§ Exercise goal: Exclude the pictures, then repeat the remaining data exactly.

---------- Supplied information ----------

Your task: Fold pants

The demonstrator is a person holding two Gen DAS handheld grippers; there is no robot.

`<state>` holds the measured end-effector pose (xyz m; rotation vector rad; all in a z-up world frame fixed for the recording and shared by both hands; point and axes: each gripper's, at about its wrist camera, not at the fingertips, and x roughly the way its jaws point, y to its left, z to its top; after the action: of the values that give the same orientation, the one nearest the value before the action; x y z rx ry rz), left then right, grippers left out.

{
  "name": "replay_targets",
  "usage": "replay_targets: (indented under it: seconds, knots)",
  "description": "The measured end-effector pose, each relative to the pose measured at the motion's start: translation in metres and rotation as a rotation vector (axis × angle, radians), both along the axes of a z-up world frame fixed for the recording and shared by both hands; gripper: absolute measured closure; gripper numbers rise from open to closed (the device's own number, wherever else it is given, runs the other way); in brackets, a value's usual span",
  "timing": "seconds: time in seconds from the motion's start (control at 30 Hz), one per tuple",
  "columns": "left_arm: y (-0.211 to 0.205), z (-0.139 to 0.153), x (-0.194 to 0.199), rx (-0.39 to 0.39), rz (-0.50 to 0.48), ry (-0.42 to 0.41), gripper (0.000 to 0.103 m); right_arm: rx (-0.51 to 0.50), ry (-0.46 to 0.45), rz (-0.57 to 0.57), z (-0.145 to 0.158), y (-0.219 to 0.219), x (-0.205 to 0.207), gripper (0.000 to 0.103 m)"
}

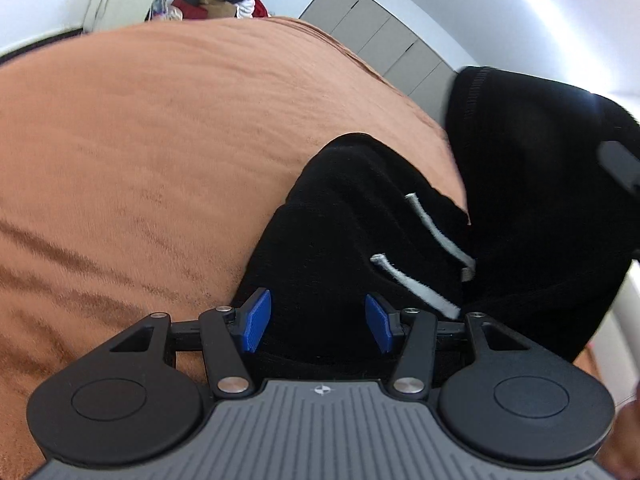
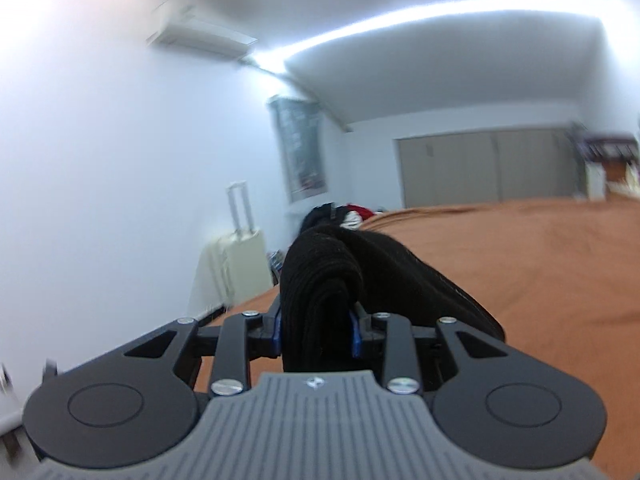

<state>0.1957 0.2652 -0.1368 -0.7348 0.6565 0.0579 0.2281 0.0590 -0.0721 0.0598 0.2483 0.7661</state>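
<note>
Overhead-ish, the left wrist view is showing black knit pants (image 1: 360, 216) with white drawstrings (image 1: 432, 228) lying on a rust-orange bedspread (image 1: 160, 140), one part lifting at the right. Left gripper (image 1: 316, 324) is hovering over the waistband, blue pads (image 1: 256, 322) standing apart, gripping nothing. Only the right wrist view is showing the right gripper (image 2: 316, 334) pinching a thick folded bunch of the pants (image 2: 320, 280) between nearly closed pads, raised above the bedspread (image 2: 520, 272). A cream hard-shell suitcase (image 2: 236, 264) is standing by the wall.
</note>
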Motion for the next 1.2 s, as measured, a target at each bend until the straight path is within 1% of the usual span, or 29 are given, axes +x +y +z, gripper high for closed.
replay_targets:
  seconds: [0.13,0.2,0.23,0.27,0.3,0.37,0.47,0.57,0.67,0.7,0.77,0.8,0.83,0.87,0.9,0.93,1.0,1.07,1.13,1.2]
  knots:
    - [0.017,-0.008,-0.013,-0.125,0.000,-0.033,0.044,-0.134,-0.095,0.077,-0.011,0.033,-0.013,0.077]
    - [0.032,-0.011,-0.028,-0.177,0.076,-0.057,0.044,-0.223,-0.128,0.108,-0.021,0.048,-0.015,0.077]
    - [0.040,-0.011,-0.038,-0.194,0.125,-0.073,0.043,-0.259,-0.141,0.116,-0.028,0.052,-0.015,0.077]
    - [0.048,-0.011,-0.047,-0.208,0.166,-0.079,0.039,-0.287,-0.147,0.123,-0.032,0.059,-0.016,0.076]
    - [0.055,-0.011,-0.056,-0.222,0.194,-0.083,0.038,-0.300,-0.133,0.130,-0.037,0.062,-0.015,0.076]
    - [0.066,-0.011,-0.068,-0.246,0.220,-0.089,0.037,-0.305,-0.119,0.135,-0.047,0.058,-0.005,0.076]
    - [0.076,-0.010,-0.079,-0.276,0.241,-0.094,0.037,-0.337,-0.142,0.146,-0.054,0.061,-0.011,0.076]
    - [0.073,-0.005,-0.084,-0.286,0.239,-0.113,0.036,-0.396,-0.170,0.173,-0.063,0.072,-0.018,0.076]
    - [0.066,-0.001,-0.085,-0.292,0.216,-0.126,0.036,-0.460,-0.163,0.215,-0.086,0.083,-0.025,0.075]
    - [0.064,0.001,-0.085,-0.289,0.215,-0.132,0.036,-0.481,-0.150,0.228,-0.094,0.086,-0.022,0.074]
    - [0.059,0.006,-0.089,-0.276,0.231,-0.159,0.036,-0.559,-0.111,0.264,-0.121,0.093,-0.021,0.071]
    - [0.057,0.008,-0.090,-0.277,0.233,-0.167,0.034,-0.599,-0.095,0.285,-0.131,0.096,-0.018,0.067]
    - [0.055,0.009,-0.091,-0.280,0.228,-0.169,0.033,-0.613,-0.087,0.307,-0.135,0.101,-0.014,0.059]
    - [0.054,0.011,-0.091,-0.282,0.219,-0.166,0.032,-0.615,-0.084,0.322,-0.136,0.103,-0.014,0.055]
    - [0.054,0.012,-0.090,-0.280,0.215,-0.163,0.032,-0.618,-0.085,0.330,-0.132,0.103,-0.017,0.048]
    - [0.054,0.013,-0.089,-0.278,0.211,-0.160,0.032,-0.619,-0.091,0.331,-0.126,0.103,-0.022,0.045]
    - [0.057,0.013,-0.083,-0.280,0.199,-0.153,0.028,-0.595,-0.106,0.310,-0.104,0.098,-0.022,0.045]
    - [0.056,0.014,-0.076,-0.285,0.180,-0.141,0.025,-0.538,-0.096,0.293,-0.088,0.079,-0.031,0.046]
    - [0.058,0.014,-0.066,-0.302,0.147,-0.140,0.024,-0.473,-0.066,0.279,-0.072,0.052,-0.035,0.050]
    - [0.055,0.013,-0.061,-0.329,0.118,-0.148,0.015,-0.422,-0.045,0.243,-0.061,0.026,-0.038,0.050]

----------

§ Solution to the exercise:
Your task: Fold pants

The demonstrator is a person holding two Gen DAS handheld grippers; there is no robot.

`<state>` holds the measured end-effector pose (xyz m; rotation vector rad; all in a z-up world frame fixed for the recording and shared by both hands; point and axes: each gripper's, at about its wrist camera, not at the fingertips, and x roughly the way its jaws point, y to its left, z to its top; after the action: of the values that give the same orientation, the one nearest the value before the action; x y z rx ry rz), left then right, grippers left out.

{
  "name": "replay_targets",
  "usage": "replay_targets: (indented under it: seconds, knots)",
  "description": "The measured end-effector pose, each relative to the pose measured at the motion's start: translation in metres and rotation as a rotation vector (axis × angle, radians), both along the axes of a z-up world frame fixed for the recording and shared by both hands; gripper: absolute measured closure; gripper numbers rise from open to closed (the device's own number, wherever else it is given, runs the other way); in brackets, a value's usual span",
  "timing": "seconds: time in seconds from the motion's start (control at 30 Hz), one per tuple",
  "columns": "left_arm: y (-0.211 to 0.205), z (-0.139 to 0.153), x (-0.194 to 0.199), rx (-0.39 to 0.39), rz (-0.50 to 0.48), ry (-0.42 to 0.41), gripper (0.000 to 0.103 m); right_arm: rx (-0.51 to 0.50), ry (-0.46 to 0.45), rz (-0.57 to 0.57), z (-0.145 to 0.158), y (-0.219 to 0.219), x (-0.205 to 0.207), gripper (0.000 to 0.103 m)"
}


<state>0.1957 0.2652 -0.1368 -0.7348 0.6565 0.0579 0.2281 0.0590 -0.0721 0.0598 0.2483 0.7661</state>
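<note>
Overhead-ish, the left wrist view is showing black knit pants (image 1: 360, 216) with white drawstrings (image 1: 432, 228) lying on a rust-orange bedspread (image 1: 160, 140), one part lifting at the right. Left gripper (image 1: 316, 324) is hovering over the waistband, blue pads (image 1: 256, 322) standing apart, gripping nothing. Only the right wrist view is showing the right gripper (image 2: 316, 334) pinching a thick folded bunch of the pants (image 2: 320, 280) between nearly closed pads, raised above the bedspread (image 2: 520, 272). A cream hard-shell suitcase (image 2: 236, 264) is standing by the wall.
</note>
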Motion for the next 1.2 s, as measured, a target at each bend until the straight path is within 1% of the usual span, or 29 are given, axes +x +y +z, gripper high for closed.
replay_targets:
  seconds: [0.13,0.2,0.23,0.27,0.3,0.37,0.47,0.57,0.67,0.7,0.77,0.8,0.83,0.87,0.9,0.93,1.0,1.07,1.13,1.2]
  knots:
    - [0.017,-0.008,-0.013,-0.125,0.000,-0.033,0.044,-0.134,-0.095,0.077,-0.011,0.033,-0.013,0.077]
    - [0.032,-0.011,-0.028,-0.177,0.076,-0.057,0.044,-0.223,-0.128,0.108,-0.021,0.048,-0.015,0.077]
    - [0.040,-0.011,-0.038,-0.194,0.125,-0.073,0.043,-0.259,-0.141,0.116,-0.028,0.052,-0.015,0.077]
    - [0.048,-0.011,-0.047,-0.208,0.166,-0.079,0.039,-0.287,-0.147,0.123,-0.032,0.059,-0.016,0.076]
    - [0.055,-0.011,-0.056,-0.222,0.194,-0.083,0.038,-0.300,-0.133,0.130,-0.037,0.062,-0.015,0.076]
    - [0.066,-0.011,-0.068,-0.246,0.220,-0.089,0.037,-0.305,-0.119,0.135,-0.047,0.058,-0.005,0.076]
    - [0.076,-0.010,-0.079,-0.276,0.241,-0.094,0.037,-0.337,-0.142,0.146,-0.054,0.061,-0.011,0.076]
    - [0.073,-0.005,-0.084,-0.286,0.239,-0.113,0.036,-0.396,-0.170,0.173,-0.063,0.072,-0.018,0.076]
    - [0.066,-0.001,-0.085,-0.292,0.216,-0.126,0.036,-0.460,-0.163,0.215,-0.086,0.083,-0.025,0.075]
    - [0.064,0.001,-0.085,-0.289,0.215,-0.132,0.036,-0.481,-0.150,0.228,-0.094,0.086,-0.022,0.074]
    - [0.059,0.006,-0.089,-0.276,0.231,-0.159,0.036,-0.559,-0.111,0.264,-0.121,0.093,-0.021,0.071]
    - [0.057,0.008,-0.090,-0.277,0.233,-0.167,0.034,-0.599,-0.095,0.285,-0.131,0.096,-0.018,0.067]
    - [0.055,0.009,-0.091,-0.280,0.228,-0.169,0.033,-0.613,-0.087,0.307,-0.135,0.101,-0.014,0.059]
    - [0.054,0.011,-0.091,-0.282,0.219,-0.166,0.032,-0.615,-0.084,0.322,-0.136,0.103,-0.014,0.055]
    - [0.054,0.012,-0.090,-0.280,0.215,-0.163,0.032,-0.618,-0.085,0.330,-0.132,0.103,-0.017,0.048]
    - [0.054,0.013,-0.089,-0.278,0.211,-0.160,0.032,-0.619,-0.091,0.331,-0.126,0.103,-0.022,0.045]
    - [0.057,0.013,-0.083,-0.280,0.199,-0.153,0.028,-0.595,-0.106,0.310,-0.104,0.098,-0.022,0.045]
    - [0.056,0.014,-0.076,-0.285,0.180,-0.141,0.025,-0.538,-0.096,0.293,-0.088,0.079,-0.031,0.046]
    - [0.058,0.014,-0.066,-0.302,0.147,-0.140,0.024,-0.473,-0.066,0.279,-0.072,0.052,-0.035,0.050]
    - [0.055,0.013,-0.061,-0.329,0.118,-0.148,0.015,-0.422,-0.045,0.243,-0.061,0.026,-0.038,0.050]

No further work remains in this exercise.